JSONL Anonymizer
JSONL anonymizer. Redact PII (emails, phone numbers, IPs, credit cards, SSNs) in a JSONL (JSON Lines) file before sharing or using it for AI training. Mask, hash or remove. Up to 1 GB, in your browser.
Redact
Before you start
This tool scrubs personally identifiable information from a JSONL file before you share it, post it as a sample, or feed it into AI training. It's a helper, not a compliance officer — combine it with a human review.
How to use it
- Drop a file or paste JSONL.
- Tick which detectors to run: Email, Phone, IP, Credit card, SSN.
- Pick a Strategy:
- Mask — keep first/last char, replace middle (good for spotting duplicate emails without revealing identity).

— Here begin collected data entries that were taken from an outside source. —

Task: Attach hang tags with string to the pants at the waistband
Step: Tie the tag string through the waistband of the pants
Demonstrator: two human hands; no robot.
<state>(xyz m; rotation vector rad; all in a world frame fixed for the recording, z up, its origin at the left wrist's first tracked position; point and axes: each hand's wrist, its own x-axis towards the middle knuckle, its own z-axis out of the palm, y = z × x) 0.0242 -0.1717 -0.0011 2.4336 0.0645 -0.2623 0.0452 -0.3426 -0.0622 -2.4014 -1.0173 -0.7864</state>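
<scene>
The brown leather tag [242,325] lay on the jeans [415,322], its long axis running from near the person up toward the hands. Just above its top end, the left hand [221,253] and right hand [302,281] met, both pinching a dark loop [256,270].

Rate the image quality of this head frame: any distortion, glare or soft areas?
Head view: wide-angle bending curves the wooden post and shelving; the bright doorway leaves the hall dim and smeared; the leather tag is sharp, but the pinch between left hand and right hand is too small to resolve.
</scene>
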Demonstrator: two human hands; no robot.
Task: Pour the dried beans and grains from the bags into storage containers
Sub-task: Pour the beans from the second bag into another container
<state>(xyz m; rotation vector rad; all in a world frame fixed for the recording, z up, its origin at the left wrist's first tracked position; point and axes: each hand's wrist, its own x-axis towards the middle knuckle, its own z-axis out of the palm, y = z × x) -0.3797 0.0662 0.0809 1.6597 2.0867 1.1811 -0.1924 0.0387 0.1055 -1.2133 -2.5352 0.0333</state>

- Hash — replace with an 8-hex non-crypto hash (deterministic, so the same email always maps to the same token).
- Remove field — when used together with the always-redact key list, the key is deleted entirely.
- Optionally list always-redact keys (e.g.
password,user.ssn,auth_token). Dot.notation supported. - Click Anonymize, then Copy or Download.
What gets detected
- Email — standard RFC-like pattern.
- Phone — sequences of digits with optional
+, spaces, parens, hyphens; 10+ digits. - IP — IPv4 dotted-quad and IPv6 colon-separated.
- Credit card — 13–19 digits with optional separators (covers Visa, MC, Amex shape; doesn't Luhn-check).
- SSN — US Social Security
XXX-XX-XXXXpattern.
Example
Input:
{"user":"[email protected]","phone":"+1 (555) 123-4567","note":"Backup IP 10.0.0.5"}
With mask strategy:
{"user":"a***m","phone":"+***7","note":"Backup IP 1***5"}
Tips & common pitfalls
- Use Hash for analytics. If you need to count unique users without seeing them, hash is the strategy you want.
- Use Mask for QA. Mask preserves enough shape that humans can verify the row is what they expected.
- Detectors are best-effort. Unusual phone formats (international, "555-CALL-NOW") may slip through. Combine with explicit keys when you know what's sensitive.
- Run twice. First pass scrub PII via detectors; second pass remove fields you know are sensitive even if they look innocent (
internal_user_id,device_fingerprint).
Frequently asked questions
Is this safe for HIPAA / GDPR?
No tool is by itself. This is a quick scrub; for regulated data, talk to your DPO and use a server-side, audited tool.
Will the same email always hash the same way?
Yes — the hash is deterministic within a single page load. You can use it to count unique users without revealing them. (It's a tiny non-crypto hash, so it's not safe for adversarial attackers, but it's fine for "I want to count distinct users in a shared log".)
Are my files uploaded?
No. Everything runs in your browser.